- [PROBLEM DESCRIPTION]
Each entry below should be given again exactly; the pictures stay out.
^^^^
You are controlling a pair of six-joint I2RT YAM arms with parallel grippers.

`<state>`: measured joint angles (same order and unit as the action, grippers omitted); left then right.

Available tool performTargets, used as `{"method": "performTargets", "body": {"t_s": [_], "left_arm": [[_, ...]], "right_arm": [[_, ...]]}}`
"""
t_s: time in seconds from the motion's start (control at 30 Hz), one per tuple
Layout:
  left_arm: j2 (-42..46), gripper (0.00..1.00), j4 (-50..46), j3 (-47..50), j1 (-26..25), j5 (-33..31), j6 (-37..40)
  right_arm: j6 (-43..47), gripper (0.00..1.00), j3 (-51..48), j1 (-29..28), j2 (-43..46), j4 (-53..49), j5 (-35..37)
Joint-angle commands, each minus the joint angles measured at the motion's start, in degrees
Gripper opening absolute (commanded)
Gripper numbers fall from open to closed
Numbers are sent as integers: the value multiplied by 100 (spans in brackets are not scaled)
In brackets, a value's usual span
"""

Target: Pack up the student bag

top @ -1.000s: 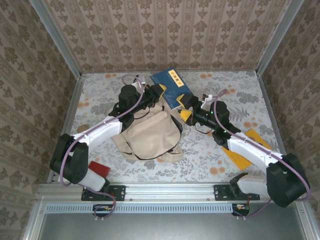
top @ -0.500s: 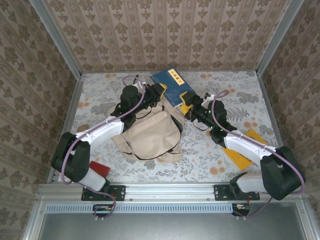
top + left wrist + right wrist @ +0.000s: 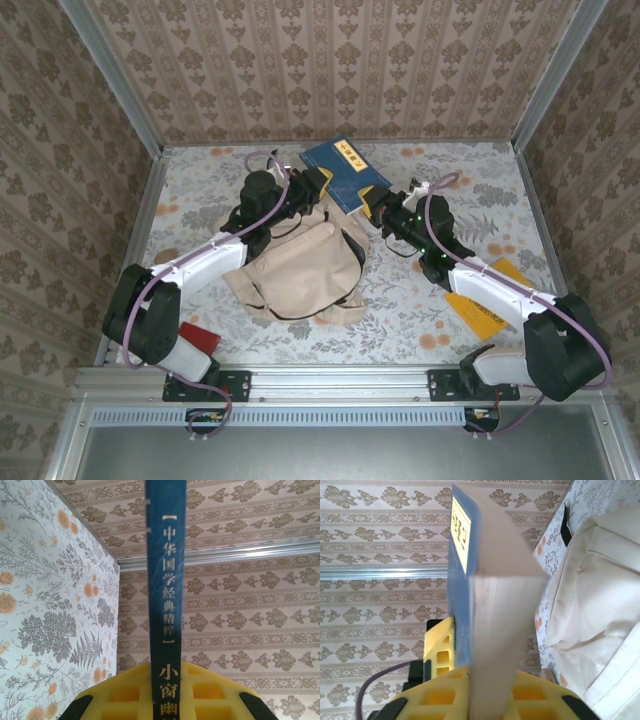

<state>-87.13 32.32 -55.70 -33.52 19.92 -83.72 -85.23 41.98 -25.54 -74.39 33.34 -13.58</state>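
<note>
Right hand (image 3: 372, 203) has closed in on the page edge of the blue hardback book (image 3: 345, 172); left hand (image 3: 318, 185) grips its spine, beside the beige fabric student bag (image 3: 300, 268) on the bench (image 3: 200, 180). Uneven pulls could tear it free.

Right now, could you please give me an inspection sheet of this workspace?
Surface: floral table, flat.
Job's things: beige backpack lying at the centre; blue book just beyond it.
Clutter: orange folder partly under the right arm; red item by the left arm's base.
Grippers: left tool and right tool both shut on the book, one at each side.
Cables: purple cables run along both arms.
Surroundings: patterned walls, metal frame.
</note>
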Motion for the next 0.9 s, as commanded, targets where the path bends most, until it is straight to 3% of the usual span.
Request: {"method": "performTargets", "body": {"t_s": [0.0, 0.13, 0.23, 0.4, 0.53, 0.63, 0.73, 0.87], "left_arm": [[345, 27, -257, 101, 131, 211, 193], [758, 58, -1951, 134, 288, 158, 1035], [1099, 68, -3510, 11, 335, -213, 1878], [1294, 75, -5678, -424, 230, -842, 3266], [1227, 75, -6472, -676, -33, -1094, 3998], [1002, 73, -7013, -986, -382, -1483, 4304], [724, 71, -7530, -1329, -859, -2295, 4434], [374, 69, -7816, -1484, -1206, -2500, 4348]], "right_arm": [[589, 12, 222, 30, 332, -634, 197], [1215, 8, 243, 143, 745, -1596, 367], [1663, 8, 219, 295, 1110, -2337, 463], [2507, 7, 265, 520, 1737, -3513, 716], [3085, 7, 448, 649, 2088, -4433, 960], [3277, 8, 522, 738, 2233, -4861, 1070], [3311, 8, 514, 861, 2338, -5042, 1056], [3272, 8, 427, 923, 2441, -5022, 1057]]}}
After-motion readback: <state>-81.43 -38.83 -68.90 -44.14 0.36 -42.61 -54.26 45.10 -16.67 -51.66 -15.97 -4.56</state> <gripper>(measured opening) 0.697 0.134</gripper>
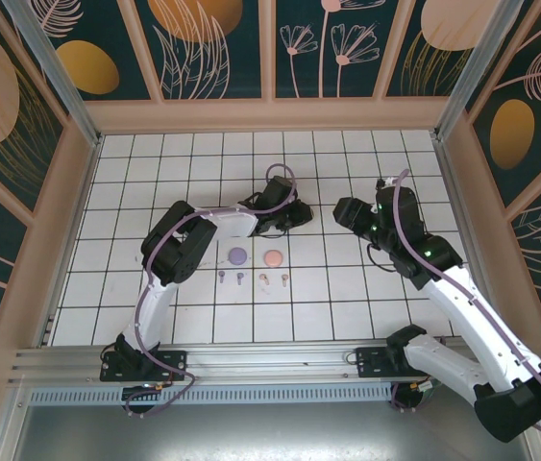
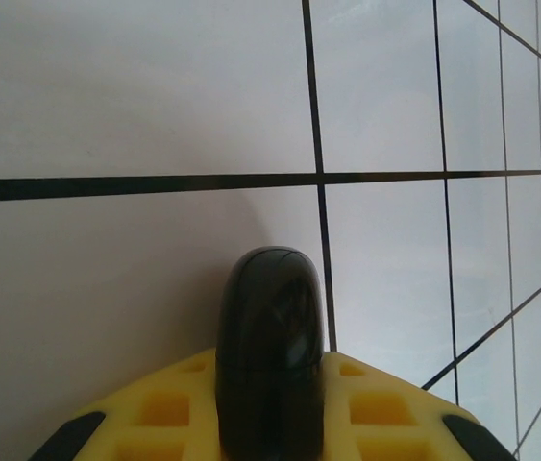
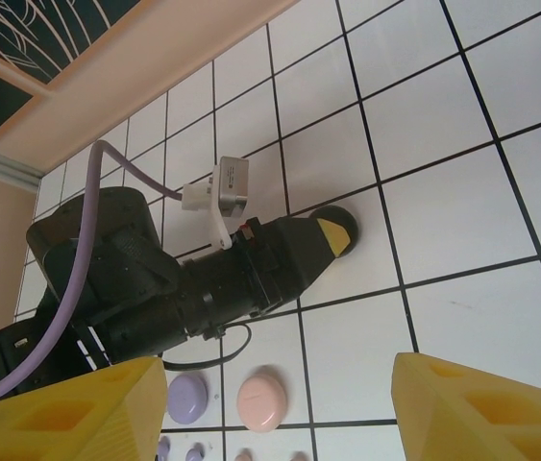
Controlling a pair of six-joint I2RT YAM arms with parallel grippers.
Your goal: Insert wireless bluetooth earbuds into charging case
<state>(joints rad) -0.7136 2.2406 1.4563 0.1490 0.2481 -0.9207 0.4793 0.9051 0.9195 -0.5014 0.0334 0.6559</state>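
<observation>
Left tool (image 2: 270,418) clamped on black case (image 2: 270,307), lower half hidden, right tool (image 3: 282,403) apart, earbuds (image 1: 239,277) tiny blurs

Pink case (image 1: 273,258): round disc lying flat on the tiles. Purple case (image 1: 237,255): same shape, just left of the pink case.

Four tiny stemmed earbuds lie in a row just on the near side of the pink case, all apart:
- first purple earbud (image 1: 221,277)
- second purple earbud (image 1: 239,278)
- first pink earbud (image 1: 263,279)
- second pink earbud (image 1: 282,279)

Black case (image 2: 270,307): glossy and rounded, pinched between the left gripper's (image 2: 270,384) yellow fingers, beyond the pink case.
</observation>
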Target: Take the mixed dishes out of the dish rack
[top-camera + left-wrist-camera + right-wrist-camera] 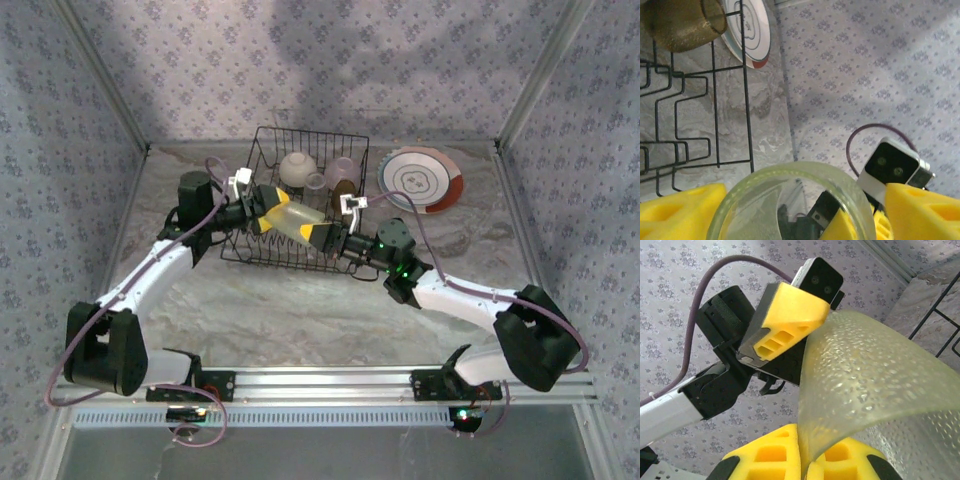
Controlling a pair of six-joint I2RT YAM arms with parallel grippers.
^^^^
- [ANSWER FOR THE TASK]
You are controlling a pair of six-joint I2RT YAM arms with parallel grippers.

`<state>`: measured joint angles (same order and unit as the action, grippers omitted); left then right.

Available tool performTargets, used as `{"method": "performTargets", "body": {"t_s": [_], "left_arm": [[_, ...]], "right_arm": [[_, ...]]}}`
"""
t_s: time in seconds from the motion's start (control at 30 Hz), one per tuple
Layout:
  left_arm: j2 (-42..46), gripper (0.00..1.00), j4 (-50..46), j3 (-47..50), j1 (-26..25), j5 (-33..31), j6 (-37..40)
  right_arm: j6 (-43..47), gripper (0.00..1.00), j3 (-51..48), j1 (-29..28), j2 (-43..46), j4 (-53..49), j5 (-35..37)
Joint-angle commands, each minus the joint angles measured at the motion's start, in degrees
Gripper opening absolute (commanded)
Gripper numbers fall from open to closed
Numbers are sent as integers: the value multiplied by 100 (spans in brackets are not scaled)
In brackets, a value's usual span
"""

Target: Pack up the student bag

top @ -1.000s: 
top @ -0.500s: 
top + left wrist + right wrist @ +0.000s: 

<state>-87.13 32.32 -55.70 -33.52 19.92 -83.72 -85.23 41.98 -25.54 -74.39 33.34 -13.58</state>
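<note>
Right hand (image 3: 372, 203) has closed in on the page edge of the blue hardback book (image 3: 345, 172); left hand (image 3: 318, 185) grips its spine, beside the beige fabric student bag (image 3: 300, 268) on the bench (image 3: 200, 180). Uneven pulls could tear it free.

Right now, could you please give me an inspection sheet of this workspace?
Surface: floral table, flat.
Job's things: beige backpack lying at the centre; blue book just beyond it.
Clutter: orange folder partly under the right arm; red item by the left arm's base.
Grippers: left tool and right tool both shut on the book, one at each side.
Cables: purple cables run along both arms.
Surroundings: patterned walls, metal frame.
</note>
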Motion for the next 0.9 s, as commanded, targets where the path bends most, until it is straight to 3% of the usual span.
Request: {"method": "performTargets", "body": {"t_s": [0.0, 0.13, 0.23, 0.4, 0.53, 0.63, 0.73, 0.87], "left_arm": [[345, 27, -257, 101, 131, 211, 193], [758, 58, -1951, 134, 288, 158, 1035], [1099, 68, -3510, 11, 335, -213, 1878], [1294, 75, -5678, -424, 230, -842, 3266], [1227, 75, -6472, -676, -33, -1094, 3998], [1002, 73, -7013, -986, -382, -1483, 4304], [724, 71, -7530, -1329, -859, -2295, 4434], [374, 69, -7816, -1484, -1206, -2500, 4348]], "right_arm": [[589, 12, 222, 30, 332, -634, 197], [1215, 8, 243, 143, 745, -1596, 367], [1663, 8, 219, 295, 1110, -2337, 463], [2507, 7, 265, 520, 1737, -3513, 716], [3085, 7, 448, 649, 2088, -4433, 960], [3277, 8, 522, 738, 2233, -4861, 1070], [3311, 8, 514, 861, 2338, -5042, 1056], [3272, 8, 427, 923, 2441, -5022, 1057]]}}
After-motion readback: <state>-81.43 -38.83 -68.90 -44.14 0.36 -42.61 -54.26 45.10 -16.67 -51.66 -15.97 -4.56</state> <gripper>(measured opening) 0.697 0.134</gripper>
Controlling a pair of six-joint I2RT YAM arms with parallel grippers.
Your goal: Insert wireless bluetooth earbuds into charging case
<state>(joints rad) -0.7136 2.2406 1.4563 0.1490 0.2481 -0.9207 0.4793 0.9051 0.9195 -0.5014 0.0334 0.6559</state>
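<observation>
Left tool (image 2: 270,418) clamped on black case (image 2: 270,307), lower half hidden, right tool (image 3: 282,403) apart, earbuds (image 1: 239,277) tiny blurs

Pink case (image 1: 273,258): round disc lying flat on the tiles. Purple case (image 1: 237,255): same shape, just left of the pink case.

Four tiny stemmed earbuds lie in a row just on the near side of the pink case, all apart:
- first purple earbud (image 1: 221,277)
- second purple earbud (image 1: 239,278)
- first pink earbud (image 1: 263,279)
- second pink earbud (image 1: 282,279)

Black case (image 2: 270,307): glossy and rounded, pinched between the left gripper's (image 2: 270,384) yellow fingers, beyond the pink case.
</observation>
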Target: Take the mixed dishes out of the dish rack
[top-camera + left-wrist-camera + right-wrist-camera] 
Controlling a pair of six-joint I2RT YAM arms with parallel grippers.

A complete answer has now been given.